A transformação da lógica de mercado em lei universal

             A sociologia compreensiva de Weber, dentre as suas inúmeras análises e instrumentos de interpretação do fenômeno social, foi capaz de distinguir uma disputa crescente, num contexto social alemão de incipiente atividade industrial, entre a classe burguesa e a classe proletária pela efetivação de seus respectivos e distintos direitos naturais. À primeira, o aspecto formal dos direitos naturais era central em sua visão de mundo, permitindo-lhe o domínio do restante da sociedade, já que dispunha dos meios necessários para fazê-lo e necessitava apenas da legitimação desses; à segunda, entretanto, convinham principalmente os direitos naturais em seus aspectos materiais, isso porque a sua mera formalização não garantia de fato, por exemplo, a igual possibilidade de ascensão material entre diferentes indivíduos.

            Essa disputa ideológica, que se apresenta analisada por Weber no século XIX, não é, no entanto, específica de tal época, mostrando-se presente ainda na atualidade. A sua contemporaneidade se dá principalmente através de embates ideológicos entre aqueles adeptos do neoliberalismo, cujos axiomas muito se assemelham ao liberalismo tratado por Weber, e aqueles que acreditam em um Estado responsável pela promoção da igualdade, das mais variadas formas, entre os indivíduos. Nesse contexto polarizado, por exemplo, um dos principais pontos discutidos, e que, além disso, mostrou-se extremamente presente nas disputas eleitorais para a presidência do Brasil e de outras nações, como os EUA, relacionava-se com a questão da meritocracia. Esta, defendida fervorosamente entre os adeptos do neoliberalismo (e da direita em geral), revelava o já demonstrado sincretismo por parte da ideologia liberal entre o que seus adeptos defendiam como “lei” de mundo e o que ocorria na realidade. Em outras palavras, atualmente se defende a meritocracia como se esta fosse possível de comprovação na própria realidade, ou seja, como se sua existência fosse intrínseca ao mundo factual.

            Consequentemente, o que acaba ocorrendo, no contexto atual apoteótico do sistema capitalista, é a sujeição das normas sociais à lógica de mercado, isso porque a construção do direito passa encontrar sua validação e fonte no modo de pensar do burguês contemporâneo.
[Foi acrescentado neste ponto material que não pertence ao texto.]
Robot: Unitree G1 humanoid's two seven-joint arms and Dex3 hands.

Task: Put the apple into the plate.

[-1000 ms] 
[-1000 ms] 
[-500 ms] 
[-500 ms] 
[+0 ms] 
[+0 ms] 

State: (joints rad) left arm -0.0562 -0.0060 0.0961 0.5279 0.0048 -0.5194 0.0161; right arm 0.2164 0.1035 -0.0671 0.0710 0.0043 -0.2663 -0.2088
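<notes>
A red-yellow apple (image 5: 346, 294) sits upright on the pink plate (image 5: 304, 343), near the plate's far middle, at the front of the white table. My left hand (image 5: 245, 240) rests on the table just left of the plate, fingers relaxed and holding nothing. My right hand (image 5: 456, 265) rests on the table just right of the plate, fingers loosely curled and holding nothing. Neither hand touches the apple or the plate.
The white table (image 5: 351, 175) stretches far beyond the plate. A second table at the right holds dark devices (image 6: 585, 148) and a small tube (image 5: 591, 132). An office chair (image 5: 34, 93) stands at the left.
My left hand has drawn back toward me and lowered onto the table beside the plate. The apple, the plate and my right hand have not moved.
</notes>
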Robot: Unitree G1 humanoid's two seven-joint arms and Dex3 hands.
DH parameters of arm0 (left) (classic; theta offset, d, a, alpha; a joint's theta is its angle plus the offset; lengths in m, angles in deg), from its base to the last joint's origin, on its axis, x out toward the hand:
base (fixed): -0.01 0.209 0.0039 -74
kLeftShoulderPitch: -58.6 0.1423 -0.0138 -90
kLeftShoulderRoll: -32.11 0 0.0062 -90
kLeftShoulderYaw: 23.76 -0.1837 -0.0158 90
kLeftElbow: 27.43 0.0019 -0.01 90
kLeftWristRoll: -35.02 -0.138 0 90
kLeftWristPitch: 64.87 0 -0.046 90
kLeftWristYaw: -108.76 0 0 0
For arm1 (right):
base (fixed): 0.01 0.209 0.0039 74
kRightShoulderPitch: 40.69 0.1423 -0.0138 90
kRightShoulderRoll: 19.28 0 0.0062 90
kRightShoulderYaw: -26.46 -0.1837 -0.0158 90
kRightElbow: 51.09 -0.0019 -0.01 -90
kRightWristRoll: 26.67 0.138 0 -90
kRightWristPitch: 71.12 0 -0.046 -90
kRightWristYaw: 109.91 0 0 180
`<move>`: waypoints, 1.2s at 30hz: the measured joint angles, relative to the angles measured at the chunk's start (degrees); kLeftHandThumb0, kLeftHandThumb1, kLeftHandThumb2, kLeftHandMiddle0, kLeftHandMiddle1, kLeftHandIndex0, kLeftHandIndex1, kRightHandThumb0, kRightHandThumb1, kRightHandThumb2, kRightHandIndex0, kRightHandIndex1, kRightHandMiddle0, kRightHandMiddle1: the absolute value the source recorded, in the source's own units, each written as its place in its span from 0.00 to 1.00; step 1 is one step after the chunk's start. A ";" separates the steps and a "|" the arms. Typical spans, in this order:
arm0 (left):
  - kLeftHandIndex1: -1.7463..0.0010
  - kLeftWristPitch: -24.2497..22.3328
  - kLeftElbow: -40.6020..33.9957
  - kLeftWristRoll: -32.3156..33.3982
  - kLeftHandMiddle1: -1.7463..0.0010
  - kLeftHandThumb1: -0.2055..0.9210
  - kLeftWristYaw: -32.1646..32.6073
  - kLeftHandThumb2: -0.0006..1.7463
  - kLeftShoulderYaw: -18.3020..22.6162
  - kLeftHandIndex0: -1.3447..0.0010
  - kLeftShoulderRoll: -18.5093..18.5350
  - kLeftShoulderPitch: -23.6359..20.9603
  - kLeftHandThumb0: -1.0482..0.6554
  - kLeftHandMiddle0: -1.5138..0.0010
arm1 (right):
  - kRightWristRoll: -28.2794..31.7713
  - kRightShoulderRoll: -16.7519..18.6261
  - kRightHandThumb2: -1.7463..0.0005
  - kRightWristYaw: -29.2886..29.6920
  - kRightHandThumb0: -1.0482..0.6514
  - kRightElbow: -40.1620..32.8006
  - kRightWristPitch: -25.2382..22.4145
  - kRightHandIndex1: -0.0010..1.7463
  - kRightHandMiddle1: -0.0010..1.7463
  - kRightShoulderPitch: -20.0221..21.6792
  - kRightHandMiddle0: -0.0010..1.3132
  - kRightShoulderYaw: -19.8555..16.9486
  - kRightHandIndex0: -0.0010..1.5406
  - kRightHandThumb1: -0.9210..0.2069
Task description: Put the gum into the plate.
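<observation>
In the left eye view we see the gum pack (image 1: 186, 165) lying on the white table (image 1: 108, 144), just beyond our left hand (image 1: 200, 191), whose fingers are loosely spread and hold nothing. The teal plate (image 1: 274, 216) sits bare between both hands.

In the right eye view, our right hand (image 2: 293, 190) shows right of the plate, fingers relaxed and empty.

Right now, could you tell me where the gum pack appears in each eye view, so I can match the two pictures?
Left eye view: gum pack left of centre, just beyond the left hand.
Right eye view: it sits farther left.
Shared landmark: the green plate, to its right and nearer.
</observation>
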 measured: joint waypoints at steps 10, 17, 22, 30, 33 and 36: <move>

De forma a prosseguir na constatação das consequências de tal fenômeno, temos a construção de um direito que atende aos interesses materiais da classe dominante, ou seja, da classe burguesa.

           A partir desse ponto, a dominação da classe operária e daqueles que eventualmente reivindiquem os aspectos materiais dos direitos positivados é extremamente facilitada, e não faltam barreiras para concretizá-la: a linguagem jurídica se torna hermética e compreensível somente a uma classe privilegiada, as decisões judiciais também reafirmam a forma dominante de se pensar a realidade, favorecendo e amenizando sentenças a alguns indivíduos e as endurecendo aos outros, e o direito passa a manifestar como máxima a “segurança jurídica”, cuja fundamentação muito se relaciona com a necessidade capitalista de calculabilidade da vida econômica, tão necessária às grandes corporações e ao mercado atual extremamente fluido, de transações econômicas que podem ser feitas simplesmente através de um smartphone.

            Portanto, a partir da sociologia compreensiva de Weber, é possível constatar as diversas facetas da dominação do pensamento neoliberal e burguês na contemporaneidade, a qual se iniciara meramente no campo do embate ideológico e que terminou por se concretizar no campo jurídico. Não obstante, ficam evidentes as barreiras físicas e imateriais de uma organização social cada vez mais hermética, excludente e, infelizmente, poderosa.